In this paper we have described the design and implementation of the case-based planner, DERSNLP+EBL. The DERSNLP+EBL framework represents an integration of eager case adaptation with failure-based EBL. EBL techniques are employed in building the case library on the basis of experienced retrieval failures. This approach improves on earlier treatments of case retrieval [1,22,15,42]. As a partial-order case-based planner, DERSNLP has the ability to solve large problems by retrieving multiple instances of smaller subproblems and merging these cases through sequenced replay . The DERSNLP+EBL framework extends this approach through the use of new EBL techniques which are employed in the construction of the case library. These techniques are used to explain a plan merging failure and to identify a set of negatively interacting goals. The library is then augmented with a new repairing case covering these interacting goals.

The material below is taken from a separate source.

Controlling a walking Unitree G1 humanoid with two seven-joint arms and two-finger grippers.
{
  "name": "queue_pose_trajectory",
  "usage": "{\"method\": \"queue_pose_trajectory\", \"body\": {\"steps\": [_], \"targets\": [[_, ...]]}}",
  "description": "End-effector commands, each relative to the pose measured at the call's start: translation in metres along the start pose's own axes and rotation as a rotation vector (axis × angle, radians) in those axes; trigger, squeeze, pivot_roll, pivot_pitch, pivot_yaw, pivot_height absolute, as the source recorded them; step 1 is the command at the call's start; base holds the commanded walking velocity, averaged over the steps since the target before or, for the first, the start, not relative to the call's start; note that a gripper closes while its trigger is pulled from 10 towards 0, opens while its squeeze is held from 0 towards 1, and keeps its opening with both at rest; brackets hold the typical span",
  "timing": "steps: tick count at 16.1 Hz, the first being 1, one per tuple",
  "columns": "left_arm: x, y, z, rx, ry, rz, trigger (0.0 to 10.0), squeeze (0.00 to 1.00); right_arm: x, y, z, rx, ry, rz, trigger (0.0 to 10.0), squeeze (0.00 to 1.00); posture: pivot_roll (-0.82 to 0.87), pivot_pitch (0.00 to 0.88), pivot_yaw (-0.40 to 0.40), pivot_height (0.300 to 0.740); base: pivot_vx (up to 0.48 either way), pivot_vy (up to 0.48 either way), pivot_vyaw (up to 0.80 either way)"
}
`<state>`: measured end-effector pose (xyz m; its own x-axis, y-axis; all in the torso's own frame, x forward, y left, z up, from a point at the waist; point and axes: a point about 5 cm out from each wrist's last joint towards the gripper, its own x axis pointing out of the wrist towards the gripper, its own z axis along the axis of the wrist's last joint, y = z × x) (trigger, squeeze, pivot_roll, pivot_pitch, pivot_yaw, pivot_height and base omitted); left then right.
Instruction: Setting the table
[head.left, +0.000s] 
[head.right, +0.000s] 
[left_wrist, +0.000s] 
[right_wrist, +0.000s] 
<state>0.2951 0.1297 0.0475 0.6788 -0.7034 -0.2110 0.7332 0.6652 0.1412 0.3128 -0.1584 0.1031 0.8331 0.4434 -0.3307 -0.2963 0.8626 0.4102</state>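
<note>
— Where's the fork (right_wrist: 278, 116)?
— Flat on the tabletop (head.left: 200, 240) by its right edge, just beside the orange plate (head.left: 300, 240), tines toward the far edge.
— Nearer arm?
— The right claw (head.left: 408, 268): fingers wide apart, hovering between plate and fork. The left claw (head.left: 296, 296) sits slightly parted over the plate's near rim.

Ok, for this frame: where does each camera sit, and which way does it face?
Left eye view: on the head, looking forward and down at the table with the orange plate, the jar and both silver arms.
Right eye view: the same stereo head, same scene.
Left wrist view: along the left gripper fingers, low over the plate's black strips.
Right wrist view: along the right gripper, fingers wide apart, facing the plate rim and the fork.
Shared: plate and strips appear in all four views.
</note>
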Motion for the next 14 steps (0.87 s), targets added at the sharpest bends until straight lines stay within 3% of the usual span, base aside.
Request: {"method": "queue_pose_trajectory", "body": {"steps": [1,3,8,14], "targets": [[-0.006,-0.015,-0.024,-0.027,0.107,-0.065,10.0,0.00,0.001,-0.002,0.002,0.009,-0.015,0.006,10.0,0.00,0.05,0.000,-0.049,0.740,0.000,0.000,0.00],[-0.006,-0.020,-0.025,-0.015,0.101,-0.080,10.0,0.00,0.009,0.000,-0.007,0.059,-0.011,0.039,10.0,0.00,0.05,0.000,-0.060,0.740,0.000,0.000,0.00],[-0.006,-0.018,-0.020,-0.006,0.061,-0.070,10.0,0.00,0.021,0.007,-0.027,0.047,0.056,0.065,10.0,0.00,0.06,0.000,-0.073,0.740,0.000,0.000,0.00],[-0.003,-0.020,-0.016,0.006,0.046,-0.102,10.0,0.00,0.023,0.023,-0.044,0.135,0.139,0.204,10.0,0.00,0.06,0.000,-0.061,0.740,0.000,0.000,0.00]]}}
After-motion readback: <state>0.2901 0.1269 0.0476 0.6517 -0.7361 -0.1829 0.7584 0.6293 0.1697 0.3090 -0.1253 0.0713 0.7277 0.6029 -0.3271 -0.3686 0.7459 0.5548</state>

DERSNLP+EBL's method of storing multi-goal cases only when goals are negatively interacting results in a small library size and low retrieval costs. However, multi-case adaptation also involves a tradeoff since effort is expended in merging multiple instances of stored cases. DERSNLP+EBL accomplishes this merging by increasing the justification for replay of step addition decisions. This strategy avoids the addition of redundant steps when goals positively interact. DERSNLP+EBL is therefore aimed at domains such as the Logistics Transportation domain where there is a significant amount positive interaction. It is also aimed at domains where there is negative interaction. It is of course futile to spend effort in explaining case failure if none are encountered.
Section 4 describes an evaluation of the overall efficiency of this storage and retrieval strategy when solving large problems in a complex domain. DERSNLP+EBL shows an improvement in planning performance which more than offsets the added cost entailed in retrieving on failure conditions. The amount of improvement provided by replay shown in these experiments should be seen as a lower bound since a random problem distribution may mean less problem similarity than is found in real world problems.
In conclusion, this paper has described a novel approach to integrating explanation-based learning techniques into case-based planning. This approach has been aimed at issues associated with both pure case-based planning, and with rule-based EBL. In particular, it addresses the mis-retrieval problem of CBP, as well as the utility problem. The results demonstrate that eager case adaptation when combined with DERSNLP+EBL's dynamic case retrieval is an effective method of improving planning performance.